SE-0243: Codepoint and Character Literals

This isn’t ideal but difficult to avoid in a ABI stable world:

Greater flexibility would have been my preference but a long discussion about the subtleties of unicode normalisation persuaded the thread it was best to steer clear of being able to represent integers outside the ASCII range (The Option 2 vs. Option 4 debate). We can always relax this constraint later if a killer use-case turns up.

This was the first implementation proposed (Codepoint literals) but it became obvious the proper abstraction in the Swift string world for single quotes should be as Character literals that can use the more flexible existing protocols for nearly the same result.

1 Like
  • What is your evaluation of the proposal?

+1 for the most part. As @jrose mentioned, why are we deprecating the init?

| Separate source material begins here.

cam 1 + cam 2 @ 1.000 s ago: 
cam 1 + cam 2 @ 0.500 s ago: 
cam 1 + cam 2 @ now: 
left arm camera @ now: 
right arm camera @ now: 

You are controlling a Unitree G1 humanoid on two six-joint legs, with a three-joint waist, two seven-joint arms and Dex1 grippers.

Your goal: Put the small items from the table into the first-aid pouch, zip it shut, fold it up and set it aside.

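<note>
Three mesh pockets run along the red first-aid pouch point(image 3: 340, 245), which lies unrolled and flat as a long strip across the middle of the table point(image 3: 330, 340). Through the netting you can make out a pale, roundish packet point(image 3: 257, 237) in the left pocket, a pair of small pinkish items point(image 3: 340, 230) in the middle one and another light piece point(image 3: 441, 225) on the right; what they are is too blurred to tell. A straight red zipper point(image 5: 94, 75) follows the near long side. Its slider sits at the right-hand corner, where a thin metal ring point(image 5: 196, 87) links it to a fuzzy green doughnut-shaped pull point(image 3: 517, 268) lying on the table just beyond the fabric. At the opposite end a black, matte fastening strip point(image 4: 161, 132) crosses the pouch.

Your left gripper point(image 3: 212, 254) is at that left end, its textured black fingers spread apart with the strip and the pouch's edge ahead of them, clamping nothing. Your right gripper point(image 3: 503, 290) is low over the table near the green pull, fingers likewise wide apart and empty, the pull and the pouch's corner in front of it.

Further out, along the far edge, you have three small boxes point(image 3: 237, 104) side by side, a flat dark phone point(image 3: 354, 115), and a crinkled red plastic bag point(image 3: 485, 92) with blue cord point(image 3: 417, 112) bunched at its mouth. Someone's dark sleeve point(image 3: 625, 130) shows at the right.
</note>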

  • Is the problem being addressed significant enough to warrant a change to Swift?

Yes

  • Does this proposal fit well with the feel and direction of Swift?

Yes

  • If you have used other languages or libraries with a similar feature, how do you feel that this proposal compares to those?

This is very similar

  • How much effort did you put into your review? A glance, a quick reading, or an in-depth study?

In-depth study

1 Like

I was trying to say ¿Porque no los dos?

Use single-quoted literals for ExpressibleByUnicodeScalarLiteral with all the same conforming types as today.

Use single-quoted literals for ExpressibleByExtendedGraphemeClusterLiteral (sidenote: ugh, why was this not spelled ExpressibleByCharacterLiteral?) with all the same conforming types as today.

And also, use single-quoted literals for ExpressibleByIntegerLiteral with all the same conforming types as today.

…just because the conformance is there, doesn’t mean we have to accept the syntax.

I have a vague recollection that some types conforming to Collection do not (or at least did not) allow direct subscripting, and this is/was intentional. It might have been some sort of Range, and the reasoning was that people don’t expect the subscript to be an identity operation. It still worked in generic contexts, it just wasn’t allowed to be used concretely.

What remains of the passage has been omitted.